3. Results and Discussion

3.1. Sample Characterization

The chalcopyrite ore was first microwave digested with aqua regia, followed by ICP-MS analyses to determine its elemental composition. As shown in

Table 3. Elemental composition of the chalcopyrite sample using the ICP-MS technique.

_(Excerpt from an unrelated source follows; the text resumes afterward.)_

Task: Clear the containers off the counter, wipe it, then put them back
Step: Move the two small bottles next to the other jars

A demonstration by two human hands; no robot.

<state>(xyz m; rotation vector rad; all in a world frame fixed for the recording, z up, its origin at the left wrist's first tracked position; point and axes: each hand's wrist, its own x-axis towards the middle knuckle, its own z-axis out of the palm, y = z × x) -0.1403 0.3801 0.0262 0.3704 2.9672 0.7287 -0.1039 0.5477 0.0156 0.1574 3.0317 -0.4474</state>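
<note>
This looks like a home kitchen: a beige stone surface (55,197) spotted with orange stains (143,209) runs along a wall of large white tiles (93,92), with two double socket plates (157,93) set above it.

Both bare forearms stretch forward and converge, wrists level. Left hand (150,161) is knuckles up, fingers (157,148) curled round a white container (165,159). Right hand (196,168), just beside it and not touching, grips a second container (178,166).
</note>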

Elements	Concentration (%)			Elements	Concentration (PPM)
	Test 1	Test 2	Average		Test 1	Test 2	Average
Al	4.02	4.37	4.20	Mo	467.55	281.47	374.51
Si	18.63	17.70	18.18	Mn	85.80	88.86	87.33
Cu	0.80	0.85	0.81
Fe	2.54	2.64	2.60

, the analysis revealed that copper (Cu), a primary component of chalcopyrite, was present at an average concentration of 8147.09 ppm, which is significant due to copper’s economic value and its role in metallurgical processes. Additionally, elements such as iron (Fe), silicon (Si), and aluminum (Al) were detected in considerable amounts, reflecting the complex mineral composition of the ore. Trace elements, including molybdenum and cerium (Ce), were also present, indicating the presence of rare and industrially important metals. The data from ICP-MS provide valuable insight into the elemental composition of the chalcopyrite ore and its potential processing strategies. Besides, the F80 of the chalcopyrite ore sample, representing the particle size at which 80% of the material passes through the sieve, was determined using the wet sieving technique. This method ensures accurate measurement of particle size distribution by preventing agglomeration and providing consistent results. The F80 was found to be approximately 2546 microns, as depicted in Figure 3.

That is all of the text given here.